Czasem na wietrze odezwał się jakiś nocny ptak,
ale w końcu zapadła cisza. Poczułem nagle, że to
ja jestem tonią tego stawu i mrokiem nocy i
nic już nie widzę, ani nie słyszę i nie odróżniam
się od ich pustki. I że z tego snu nie obudzę się
już nigdy...
          

Komentarze

  1. Dopiero wieczorem udało mi się wyjść i kilka godzin spędziłem w okolicach domu (gdzie jest mały nieogrodzony park). Nie było już tak duszno jak za dnia. Myślałem trochę o samotności i o śmierci, o tym, jak niewiele mam być może już czasu, a także o tym, że prawie nikt tych moich tekstów nie czyta. Ale, gdybym mógł tu zajrzeć, to na pewno ucieszyłby mnie Twój komentarz. To jeden z ciekawszych dla mnie krótkich utworów, jakie ostatnio napisałem, a odsłon miał ledwie trzynaście...Gdyby literatura miała dokładnie odzwierciedlać życie, to nie byłaby autorowi potrzebna, ale jako czysta fikcja nie miałaby też dla niego, o ile jest człowiekiem, który pragnie coś istotnego wyrazić, większej wartości - choć oczywiście taki typ literatury istnieje i bywa poczytny.
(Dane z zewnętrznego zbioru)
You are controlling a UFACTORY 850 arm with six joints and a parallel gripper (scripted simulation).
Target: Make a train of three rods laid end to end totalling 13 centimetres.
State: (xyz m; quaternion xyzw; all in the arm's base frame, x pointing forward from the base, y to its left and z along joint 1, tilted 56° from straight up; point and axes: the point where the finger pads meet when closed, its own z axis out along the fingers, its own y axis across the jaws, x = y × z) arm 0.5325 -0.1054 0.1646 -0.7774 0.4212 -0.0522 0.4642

Dlatego iluzja realizmu jest czymś koniecznym, jednak nie może ona powstać z niczego. Jej źródłem jest nie tylko wyobraźnia, ale i samo życie...Czasem też myślę, że gaśnie światło, świadomość się urywa i że tak, jak we śnie bez marzeń, człowieka już po prostu nie ma. Staram się jakoś odkładać to wyłączenie z życia w czasie. Psycholog Hillman słusznie zauważył, że "filozofować, to w pewnym sensie wchodzić w śmierć", ale wspomina też o melancholii i depresji (które słusznie odróżnia). W przypadku osoby refleksyjnej, a do takich się zaliczam, nie sposób nie natknąć się jakiegoś dnia na myśl o śmierci. Spinoza, co Hillman mu wyrzuca, pisał, że człowiek mądry nie myśli o śmierci. Ja to rozumiem w ten sposób, że o niej nie medytuje i koncentruje swą uwagę na życiu, ale nie może nie wiedzieć, że zostanie ono przerwane przez śmierć i że życia od śmierci nie można oddzielić, bo o tym mówi, a czasem nawet krzyczy, całe nasze życiowe doświadczenie. Istnieje też oczywiście obsesja śmierci. Są ludzie, którzy nawet na chwilę nie przestają o niej myśleć, jak np. Canetti. W "Księdze przeciwko śmierci" czasem ironizuje - "Zapomniał umrzeć, tak bardzo był zadowolony z siebie. Zadbał o to, żeby inni o tym nie zapomnieli."